RXi Pharmaceuticals is acquiring cancer drugs firm Apthera to get its hands on the latter’s late-stage NeuVax™ peptide immunotherapy. The stock-based acquisition deal will see Apthera stakeholders initially receive about 4.8 million shares of RXi’s common stock. Additional payments based on development and commercial milestones relating to NeuVax could also be due.
Completion of the acquisition would give RXi its first clinical-stage product. Apthera's NeuVax is projected to move into Phase III development as an adjuvant treatment for HER2-positive breast cancer during the first half of 2012.

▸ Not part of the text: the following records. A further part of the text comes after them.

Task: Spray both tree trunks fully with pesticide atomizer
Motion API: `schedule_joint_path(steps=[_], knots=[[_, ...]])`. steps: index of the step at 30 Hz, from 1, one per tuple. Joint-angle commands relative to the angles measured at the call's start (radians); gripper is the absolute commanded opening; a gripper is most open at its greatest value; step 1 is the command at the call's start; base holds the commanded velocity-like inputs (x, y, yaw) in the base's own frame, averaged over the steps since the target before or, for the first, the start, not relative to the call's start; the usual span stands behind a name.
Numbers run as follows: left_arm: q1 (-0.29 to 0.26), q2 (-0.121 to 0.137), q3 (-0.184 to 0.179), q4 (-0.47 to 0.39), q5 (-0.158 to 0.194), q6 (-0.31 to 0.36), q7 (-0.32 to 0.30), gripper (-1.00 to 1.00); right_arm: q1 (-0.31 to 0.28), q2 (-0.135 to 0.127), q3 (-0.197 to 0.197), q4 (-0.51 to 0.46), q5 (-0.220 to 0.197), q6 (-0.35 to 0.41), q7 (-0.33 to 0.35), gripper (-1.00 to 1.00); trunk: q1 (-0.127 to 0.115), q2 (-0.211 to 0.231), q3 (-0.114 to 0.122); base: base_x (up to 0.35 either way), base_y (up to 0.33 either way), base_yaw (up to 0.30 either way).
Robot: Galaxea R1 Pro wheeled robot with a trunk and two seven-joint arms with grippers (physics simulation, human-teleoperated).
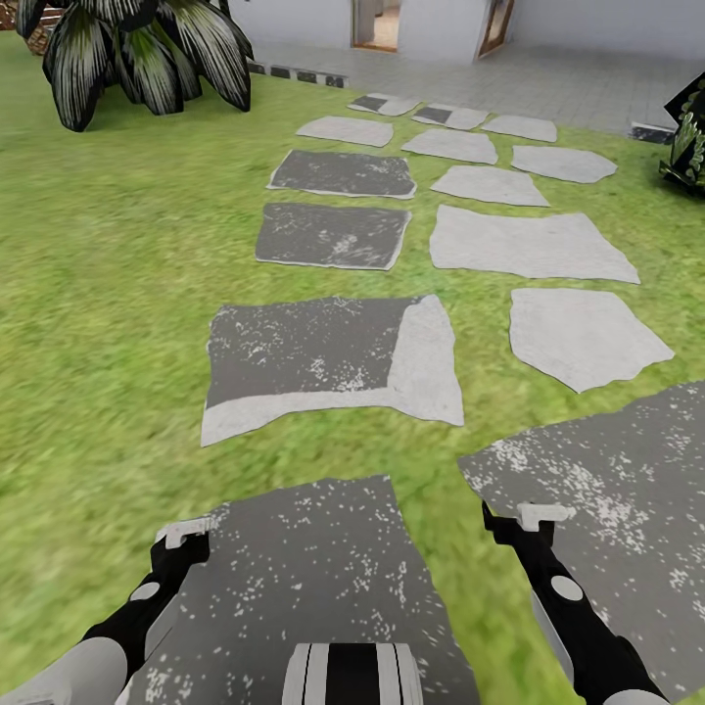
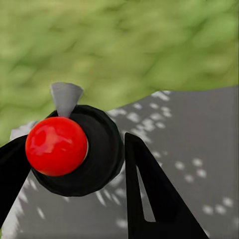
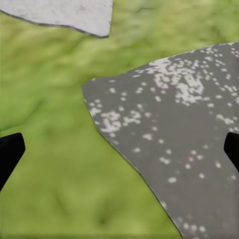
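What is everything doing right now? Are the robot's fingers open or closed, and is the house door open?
Left gripper: fingers closed on the pesticide atomizer.
Pesticide atomizer: held between the left fingers, above a stepping stone.
Right gripper: fingers wide open, holding nothing.
House doorway: looks open.

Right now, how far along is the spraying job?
Done: possibly the pickup. A dark round object with a red knob and a grey cone sits between the fingers of the left gripper; I cannot tell if it is the atomizer. In hand: the robot faces lawn and stepping stones, right gripper open, empty. Left: spraying both trunks.
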Motion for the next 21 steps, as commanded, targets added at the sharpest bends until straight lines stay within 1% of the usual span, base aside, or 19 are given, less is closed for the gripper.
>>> schedule_joint_path(steps=[1,4,21], knots=[[0.000,0.000,0.000,0.000,-0.001,0.000,0.000,-1.00,0.000,0.000,0.000,0.000,0.000,0.000,0.000,1.00,0.000,0.000,0.000,0.000,0.000,0.000],[0.000,0.000,0.000,0.002,-0.001,0.000,0.000,-1.00,0.000,0.000,0.000,0.000,0.000,0.000,0.000,1.00,0.000,0.000,0.000,0.000,0.000,0.000],[0.000,0.001,0.000,-0.001,-0.001,0.002,-0.003,-1.00,0.000,0.000,0.000,0.000,0.000,0.000,0.000,1.00,-0.008,0.004,0.066,0.000,0.000,0.000]])
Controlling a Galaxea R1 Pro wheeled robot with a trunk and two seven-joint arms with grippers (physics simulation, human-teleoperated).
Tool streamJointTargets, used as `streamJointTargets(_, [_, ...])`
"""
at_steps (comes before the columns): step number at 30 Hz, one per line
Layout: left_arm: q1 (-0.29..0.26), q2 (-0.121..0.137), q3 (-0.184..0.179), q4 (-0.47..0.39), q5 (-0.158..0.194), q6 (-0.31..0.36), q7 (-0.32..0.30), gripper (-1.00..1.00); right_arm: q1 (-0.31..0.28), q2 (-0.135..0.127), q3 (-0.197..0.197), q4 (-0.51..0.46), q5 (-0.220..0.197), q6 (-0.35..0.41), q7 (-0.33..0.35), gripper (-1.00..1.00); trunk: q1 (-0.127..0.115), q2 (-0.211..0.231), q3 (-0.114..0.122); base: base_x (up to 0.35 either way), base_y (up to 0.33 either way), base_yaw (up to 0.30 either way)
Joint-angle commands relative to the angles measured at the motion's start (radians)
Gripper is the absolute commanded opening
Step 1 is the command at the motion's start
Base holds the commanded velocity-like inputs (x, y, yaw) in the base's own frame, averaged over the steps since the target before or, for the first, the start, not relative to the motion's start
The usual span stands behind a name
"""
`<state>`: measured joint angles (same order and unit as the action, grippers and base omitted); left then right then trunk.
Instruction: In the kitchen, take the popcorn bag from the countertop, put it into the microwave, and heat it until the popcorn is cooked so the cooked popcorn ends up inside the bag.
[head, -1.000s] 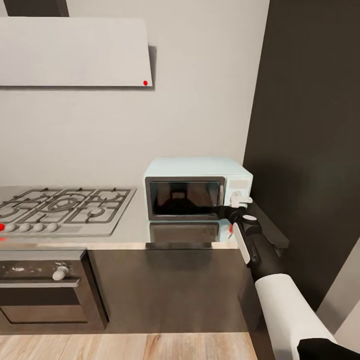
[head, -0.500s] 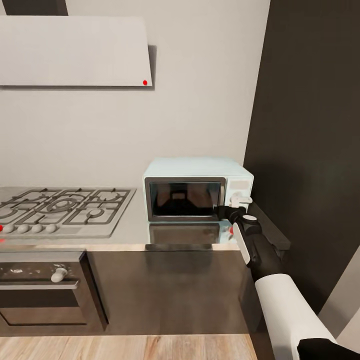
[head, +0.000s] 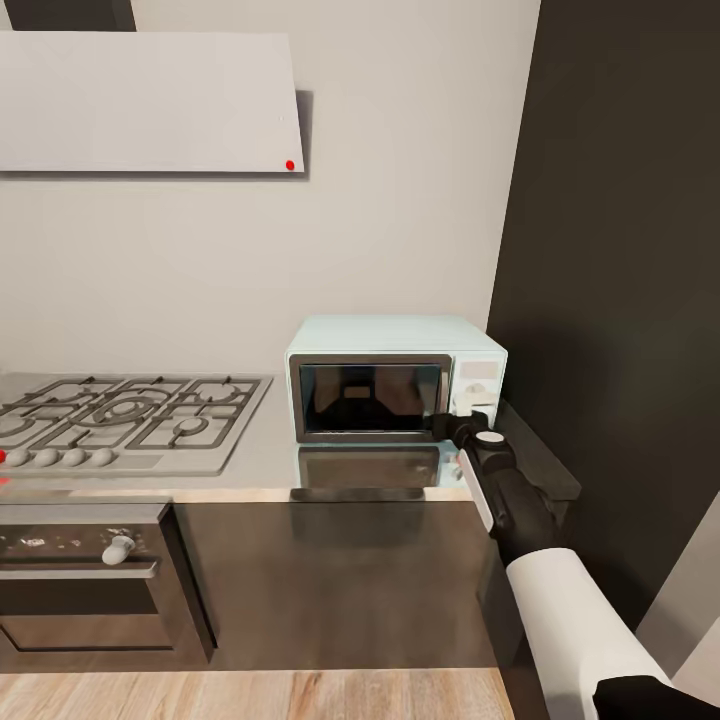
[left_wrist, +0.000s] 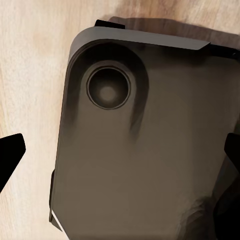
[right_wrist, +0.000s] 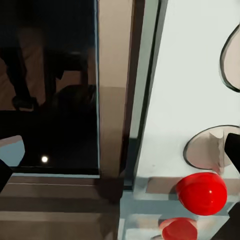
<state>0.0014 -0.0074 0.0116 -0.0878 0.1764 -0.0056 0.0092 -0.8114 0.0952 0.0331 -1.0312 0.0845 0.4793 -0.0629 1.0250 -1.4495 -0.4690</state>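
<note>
Head view: the microwave (head: 396, 379) sits at centre frame on the surface (head: 270, 450), door closed, the right gripper (head: 462, 419) against its control panel, jaws' opening hard to tell. It looks rigid and heavy; its red button (right_wrist: 201, 193) likely needs a light press.

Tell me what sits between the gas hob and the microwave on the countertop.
Nothing: in the head view, only a bare strip of countertop separates the gas hob from the microwave.
</note>
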Motion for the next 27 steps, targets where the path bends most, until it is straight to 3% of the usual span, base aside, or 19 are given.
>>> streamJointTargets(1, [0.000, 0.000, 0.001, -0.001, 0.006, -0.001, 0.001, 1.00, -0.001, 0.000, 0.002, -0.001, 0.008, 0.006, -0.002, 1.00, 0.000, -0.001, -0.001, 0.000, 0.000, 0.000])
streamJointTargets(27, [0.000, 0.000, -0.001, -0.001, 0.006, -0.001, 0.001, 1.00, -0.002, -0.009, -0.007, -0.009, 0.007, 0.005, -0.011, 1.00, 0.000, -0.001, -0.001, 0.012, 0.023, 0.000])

“The RXi-Apthera merger represents an exciting turning point in which we are advancing from being a technology platform company to a late-stage product development company aimed at blockbuster therapeutic markets,” remarks RXi director Mark Ahn, Ph.D., who will take on the role of president and CEO of the combined company. “Acquiring Apthera’s cancer vaccine product candidates builds upon the promising RNAi-based preclinical work related to cancer vaccines that we have recently been doing at RXi.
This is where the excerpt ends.